Reputation: 307
may be i'm just missing smth, but i just have no more ideas where to look.
i read messages from 2 sources, make a join based on a common key and sink it all to kafka.
val env = StreamExecutionEnvironment.getExecutionEnvironment
env.setParallelism(3)
...
source1
.keyBy(_.searchId)
.connect(source2.keyBy(_.searchId))
.process(new SearchResultsJoinFunction)
.addSink(KafkaSink.sink)
so it perfectly works when i launch it locally and it also works on cluster with Parallelism set to 1, but with 3 not any more.

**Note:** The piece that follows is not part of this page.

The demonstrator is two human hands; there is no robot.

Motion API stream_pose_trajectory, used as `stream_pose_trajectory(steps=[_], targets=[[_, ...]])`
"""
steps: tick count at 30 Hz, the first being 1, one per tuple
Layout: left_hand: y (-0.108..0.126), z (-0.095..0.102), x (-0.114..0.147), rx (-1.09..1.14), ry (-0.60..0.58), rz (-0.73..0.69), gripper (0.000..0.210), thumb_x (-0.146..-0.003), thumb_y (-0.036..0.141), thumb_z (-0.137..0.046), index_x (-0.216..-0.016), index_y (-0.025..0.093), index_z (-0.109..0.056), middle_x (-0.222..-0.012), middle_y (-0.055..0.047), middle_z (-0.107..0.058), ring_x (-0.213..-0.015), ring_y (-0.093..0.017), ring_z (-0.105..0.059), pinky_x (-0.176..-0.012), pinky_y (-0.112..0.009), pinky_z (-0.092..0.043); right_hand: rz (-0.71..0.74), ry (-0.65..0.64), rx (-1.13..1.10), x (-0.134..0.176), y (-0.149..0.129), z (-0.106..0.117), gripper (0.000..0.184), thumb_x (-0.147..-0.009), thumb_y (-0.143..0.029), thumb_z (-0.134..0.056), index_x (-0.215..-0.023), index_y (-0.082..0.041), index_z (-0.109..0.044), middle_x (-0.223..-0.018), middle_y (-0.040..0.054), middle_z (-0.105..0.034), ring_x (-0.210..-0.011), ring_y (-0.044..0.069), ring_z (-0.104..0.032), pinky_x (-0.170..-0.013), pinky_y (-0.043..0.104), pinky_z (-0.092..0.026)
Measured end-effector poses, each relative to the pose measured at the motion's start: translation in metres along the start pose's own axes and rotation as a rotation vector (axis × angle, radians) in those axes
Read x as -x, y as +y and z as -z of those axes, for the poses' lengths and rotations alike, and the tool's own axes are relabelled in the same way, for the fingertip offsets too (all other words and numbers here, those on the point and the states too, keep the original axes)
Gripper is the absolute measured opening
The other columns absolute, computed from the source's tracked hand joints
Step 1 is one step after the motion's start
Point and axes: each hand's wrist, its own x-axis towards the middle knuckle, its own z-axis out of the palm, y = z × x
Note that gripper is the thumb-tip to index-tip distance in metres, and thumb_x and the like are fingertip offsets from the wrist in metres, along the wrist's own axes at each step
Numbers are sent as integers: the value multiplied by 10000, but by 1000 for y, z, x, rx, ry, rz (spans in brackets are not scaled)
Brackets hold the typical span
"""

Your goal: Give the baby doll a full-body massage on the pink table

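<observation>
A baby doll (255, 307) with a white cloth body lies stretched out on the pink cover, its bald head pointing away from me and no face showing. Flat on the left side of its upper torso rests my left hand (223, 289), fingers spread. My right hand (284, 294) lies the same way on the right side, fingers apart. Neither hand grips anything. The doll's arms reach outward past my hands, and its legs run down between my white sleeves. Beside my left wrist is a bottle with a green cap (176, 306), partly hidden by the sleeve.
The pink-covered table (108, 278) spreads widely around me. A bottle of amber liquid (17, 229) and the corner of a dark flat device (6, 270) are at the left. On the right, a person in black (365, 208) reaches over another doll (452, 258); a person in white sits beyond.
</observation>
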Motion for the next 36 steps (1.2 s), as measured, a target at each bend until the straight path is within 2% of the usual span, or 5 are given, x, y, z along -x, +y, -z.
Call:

When i deploy it to 1 job manager and 3 taskmanagers and get every Task in "RUNNING" state, after 2
minutes (when nothing is comming to sink) one of the taskmanagers gets the following log:
https://gist.github.com/zavalit/1b1bf6621bed2a3848a05c1ef84c689c#file-gistfile1-txt-L108
and the whole thing just shuts down.
i'll appreciate any hint. tnx, in an advance.
Upvotes: 0
Views: 647
Reputation: 43409
The problem appears to be that this task manager -- flink-taskmanager-12-2qvcd (10.81.53.209) -- is unable to talk to at least one of the other task managers, namely flink-taskmanager-12-57jzd (10.81.40.124:46240). This is why the job never really starts to run.
I would check in the logs for this other task manager to see what it says, and I would also review your network configuration. Perhaps a firewall is getting in the way?
Upvotes: 1